Action item:
From the opening line of the records through the line bearing "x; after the", set down every line exactly.

Source material below:

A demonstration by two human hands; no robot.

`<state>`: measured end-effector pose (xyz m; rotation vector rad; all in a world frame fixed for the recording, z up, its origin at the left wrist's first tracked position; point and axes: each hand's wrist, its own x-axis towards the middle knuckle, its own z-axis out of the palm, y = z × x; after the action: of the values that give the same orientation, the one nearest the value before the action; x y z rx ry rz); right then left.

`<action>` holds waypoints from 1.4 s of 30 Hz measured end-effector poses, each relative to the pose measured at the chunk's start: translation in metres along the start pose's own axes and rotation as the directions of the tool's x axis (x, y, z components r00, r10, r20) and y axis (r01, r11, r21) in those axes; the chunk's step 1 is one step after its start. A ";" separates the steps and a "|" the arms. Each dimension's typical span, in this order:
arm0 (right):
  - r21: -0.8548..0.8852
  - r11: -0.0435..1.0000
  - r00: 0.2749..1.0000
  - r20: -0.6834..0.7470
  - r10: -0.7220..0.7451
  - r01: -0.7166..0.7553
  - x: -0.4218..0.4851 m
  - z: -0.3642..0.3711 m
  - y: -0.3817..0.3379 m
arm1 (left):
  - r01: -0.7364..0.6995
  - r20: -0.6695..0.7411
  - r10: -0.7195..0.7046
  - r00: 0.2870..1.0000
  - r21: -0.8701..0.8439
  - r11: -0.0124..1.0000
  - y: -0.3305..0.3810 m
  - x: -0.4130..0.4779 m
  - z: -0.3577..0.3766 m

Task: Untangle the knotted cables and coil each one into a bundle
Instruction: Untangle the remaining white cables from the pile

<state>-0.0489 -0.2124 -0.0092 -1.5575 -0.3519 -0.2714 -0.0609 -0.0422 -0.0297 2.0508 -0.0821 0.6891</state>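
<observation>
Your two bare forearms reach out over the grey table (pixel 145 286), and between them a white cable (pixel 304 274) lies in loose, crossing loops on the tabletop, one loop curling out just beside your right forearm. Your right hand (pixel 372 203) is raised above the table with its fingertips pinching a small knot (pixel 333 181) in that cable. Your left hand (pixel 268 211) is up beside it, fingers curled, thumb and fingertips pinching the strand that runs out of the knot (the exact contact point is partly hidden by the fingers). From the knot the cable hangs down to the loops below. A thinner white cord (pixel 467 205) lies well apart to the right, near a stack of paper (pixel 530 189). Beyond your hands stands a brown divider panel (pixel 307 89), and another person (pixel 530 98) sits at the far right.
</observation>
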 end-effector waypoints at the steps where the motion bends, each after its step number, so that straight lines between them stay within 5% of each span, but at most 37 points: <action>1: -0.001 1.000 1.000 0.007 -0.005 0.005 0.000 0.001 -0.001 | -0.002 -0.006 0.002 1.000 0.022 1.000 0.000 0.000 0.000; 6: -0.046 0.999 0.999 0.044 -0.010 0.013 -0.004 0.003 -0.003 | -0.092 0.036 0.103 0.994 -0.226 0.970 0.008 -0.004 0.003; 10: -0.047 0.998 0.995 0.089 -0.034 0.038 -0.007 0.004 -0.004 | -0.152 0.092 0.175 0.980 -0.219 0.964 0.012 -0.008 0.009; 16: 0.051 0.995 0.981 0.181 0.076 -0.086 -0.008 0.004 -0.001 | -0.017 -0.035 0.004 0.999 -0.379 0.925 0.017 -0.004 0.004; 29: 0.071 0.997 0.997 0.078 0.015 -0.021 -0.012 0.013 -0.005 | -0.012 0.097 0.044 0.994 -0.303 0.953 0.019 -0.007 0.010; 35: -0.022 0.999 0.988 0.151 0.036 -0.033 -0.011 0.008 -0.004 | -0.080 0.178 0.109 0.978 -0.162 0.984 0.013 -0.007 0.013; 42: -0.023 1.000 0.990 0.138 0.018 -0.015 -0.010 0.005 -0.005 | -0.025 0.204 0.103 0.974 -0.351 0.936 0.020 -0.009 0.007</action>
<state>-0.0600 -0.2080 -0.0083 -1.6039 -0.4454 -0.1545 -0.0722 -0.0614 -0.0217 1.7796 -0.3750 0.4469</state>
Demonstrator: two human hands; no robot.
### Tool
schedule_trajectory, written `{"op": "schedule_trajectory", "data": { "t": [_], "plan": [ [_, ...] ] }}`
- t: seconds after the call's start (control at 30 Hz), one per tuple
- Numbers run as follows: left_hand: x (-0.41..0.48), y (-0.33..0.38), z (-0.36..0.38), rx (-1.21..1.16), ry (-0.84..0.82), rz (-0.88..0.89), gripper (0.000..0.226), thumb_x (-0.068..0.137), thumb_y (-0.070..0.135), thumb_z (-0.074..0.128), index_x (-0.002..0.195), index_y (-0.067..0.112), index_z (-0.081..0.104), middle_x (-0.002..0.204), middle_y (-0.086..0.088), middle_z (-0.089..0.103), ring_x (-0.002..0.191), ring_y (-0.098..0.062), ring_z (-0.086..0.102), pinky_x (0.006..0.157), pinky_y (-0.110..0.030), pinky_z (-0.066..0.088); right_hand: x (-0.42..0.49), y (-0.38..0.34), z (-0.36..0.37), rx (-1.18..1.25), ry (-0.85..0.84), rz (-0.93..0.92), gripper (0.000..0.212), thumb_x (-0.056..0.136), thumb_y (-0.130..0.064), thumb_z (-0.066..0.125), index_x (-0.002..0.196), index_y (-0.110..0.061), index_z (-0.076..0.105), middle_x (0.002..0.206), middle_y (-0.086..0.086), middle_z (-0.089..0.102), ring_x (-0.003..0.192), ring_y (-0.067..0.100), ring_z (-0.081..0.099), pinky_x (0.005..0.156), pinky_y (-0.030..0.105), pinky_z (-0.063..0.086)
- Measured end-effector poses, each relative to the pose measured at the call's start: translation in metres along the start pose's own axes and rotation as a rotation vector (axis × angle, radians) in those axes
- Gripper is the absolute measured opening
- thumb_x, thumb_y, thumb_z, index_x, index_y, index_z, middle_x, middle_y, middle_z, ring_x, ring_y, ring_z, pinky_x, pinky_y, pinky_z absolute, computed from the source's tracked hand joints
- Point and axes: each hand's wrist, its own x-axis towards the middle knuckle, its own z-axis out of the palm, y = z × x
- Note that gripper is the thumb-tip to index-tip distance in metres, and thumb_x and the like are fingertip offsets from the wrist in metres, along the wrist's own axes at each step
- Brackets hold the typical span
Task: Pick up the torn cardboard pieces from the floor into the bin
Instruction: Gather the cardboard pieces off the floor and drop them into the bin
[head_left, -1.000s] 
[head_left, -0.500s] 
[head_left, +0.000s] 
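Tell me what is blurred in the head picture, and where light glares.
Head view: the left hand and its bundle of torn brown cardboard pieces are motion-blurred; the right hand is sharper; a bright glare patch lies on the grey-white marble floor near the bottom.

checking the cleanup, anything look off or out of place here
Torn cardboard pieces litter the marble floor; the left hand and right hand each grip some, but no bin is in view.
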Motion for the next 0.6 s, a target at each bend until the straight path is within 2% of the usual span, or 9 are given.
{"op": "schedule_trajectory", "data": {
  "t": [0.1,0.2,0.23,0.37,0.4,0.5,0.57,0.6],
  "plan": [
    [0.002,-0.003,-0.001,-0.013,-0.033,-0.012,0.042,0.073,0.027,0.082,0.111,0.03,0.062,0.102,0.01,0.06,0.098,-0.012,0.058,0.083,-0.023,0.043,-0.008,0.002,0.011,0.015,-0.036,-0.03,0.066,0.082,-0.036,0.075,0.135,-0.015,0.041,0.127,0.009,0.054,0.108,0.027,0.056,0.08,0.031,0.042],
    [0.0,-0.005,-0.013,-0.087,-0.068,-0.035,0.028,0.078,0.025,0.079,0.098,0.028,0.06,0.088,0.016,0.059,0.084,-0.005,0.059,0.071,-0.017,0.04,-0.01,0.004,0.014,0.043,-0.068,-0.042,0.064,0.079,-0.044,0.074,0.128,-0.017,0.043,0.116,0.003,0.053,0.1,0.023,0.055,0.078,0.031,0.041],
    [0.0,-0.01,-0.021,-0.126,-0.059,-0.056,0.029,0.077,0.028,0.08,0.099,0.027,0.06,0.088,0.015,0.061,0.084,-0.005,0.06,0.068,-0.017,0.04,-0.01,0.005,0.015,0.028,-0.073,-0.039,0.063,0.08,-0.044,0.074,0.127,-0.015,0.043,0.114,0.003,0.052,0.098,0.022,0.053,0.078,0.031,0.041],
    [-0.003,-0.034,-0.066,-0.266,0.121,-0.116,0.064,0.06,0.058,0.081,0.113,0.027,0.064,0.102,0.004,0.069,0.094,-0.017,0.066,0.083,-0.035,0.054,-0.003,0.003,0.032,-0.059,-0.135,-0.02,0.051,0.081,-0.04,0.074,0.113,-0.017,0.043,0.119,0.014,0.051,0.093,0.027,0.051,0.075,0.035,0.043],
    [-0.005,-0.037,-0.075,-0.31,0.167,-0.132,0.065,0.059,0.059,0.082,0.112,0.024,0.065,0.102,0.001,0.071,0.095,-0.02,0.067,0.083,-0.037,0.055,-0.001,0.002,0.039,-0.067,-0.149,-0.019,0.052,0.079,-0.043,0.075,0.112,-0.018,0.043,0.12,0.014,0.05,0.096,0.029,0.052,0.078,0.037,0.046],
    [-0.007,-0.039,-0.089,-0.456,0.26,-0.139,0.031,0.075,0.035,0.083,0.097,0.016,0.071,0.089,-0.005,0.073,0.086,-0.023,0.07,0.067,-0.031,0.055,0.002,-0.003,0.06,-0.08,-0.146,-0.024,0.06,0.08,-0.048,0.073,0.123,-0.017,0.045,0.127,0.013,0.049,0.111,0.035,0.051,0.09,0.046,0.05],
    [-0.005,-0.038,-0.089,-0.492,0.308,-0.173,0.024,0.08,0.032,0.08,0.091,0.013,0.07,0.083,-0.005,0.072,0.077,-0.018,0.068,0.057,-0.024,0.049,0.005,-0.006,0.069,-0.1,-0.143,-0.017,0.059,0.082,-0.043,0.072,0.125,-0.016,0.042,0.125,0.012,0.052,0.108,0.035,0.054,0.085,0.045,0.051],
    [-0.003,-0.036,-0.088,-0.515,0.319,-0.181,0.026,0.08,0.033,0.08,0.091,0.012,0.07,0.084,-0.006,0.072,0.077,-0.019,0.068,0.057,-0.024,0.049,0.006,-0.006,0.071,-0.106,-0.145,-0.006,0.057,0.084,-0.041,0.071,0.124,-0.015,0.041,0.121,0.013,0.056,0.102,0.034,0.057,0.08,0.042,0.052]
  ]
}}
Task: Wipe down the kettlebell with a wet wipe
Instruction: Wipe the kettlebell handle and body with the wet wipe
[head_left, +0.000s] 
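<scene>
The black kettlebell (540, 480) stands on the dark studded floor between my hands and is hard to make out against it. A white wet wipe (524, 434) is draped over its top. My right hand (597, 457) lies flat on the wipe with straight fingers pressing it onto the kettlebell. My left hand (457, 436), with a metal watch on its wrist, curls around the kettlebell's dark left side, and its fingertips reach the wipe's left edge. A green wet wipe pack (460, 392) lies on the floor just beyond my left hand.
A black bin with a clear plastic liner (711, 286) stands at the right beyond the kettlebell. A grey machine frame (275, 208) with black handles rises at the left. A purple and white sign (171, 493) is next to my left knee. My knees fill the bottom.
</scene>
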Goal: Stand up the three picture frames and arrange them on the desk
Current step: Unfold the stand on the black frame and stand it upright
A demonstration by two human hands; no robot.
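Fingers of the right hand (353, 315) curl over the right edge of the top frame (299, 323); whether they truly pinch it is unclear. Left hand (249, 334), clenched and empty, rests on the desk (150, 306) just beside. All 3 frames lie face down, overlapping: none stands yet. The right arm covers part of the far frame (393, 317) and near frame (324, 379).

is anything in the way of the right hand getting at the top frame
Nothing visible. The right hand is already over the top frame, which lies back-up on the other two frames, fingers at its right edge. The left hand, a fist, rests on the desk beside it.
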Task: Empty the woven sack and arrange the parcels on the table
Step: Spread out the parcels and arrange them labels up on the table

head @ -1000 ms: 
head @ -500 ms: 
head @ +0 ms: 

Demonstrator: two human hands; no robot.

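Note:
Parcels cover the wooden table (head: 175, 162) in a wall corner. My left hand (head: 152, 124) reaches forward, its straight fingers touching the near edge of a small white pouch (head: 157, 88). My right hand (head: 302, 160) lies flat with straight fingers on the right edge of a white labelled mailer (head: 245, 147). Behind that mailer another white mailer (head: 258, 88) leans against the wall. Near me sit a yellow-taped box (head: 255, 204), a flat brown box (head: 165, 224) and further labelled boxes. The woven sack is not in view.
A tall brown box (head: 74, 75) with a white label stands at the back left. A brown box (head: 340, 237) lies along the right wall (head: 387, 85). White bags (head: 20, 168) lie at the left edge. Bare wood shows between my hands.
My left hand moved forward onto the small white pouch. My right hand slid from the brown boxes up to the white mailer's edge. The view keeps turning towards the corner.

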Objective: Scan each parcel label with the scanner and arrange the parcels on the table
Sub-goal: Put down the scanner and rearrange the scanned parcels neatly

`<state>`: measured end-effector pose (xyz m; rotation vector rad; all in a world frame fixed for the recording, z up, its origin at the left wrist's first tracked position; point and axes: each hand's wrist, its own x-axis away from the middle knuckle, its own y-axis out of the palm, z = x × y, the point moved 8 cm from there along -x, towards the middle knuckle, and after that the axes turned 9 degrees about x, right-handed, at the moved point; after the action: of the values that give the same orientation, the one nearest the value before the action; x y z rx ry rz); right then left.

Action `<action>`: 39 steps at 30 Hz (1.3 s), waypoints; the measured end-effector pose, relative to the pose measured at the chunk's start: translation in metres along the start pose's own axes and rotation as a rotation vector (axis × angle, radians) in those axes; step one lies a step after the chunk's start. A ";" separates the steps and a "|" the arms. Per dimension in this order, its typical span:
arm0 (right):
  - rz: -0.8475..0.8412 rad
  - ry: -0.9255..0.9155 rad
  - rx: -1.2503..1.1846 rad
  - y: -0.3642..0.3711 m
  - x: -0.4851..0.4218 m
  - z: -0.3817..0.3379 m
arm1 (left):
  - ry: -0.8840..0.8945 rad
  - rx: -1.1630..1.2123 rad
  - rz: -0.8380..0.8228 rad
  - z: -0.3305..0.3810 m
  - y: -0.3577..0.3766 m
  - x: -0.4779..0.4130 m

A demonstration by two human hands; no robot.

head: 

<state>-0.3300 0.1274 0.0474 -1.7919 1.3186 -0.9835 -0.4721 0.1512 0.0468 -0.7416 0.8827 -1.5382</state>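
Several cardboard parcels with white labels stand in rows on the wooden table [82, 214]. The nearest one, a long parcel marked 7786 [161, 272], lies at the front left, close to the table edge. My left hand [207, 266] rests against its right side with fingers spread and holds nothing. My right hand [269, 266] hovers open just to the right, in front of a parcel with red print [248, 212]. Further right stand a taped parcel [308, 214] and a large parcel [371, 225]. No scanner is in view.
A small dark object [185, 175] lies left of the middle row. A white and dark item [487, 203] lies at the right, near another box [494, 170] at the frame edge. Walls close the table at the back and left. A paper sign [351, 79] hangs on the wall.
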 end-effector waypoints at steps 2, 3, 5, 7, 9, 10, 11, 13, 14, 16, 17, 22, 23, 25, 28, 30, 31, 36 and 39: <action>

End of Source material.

Expected answer:
A demonstration by two human hands; no robot.

`<state>`: measured end-effector pose (xyz m; rotation vector rad; all in a world frame fixed for the recording, z up, its origin at the left wrist's first tracked position; point and axes: each hand's wrist, its own x-axis towards the middle knuckle, its own z-axis out of the palm, y = z × x; after the action: of the values that give the same orientation, the one nearest the value before the action; x y z rx ry rz); right then left.

For this exercise, the answer is now complete.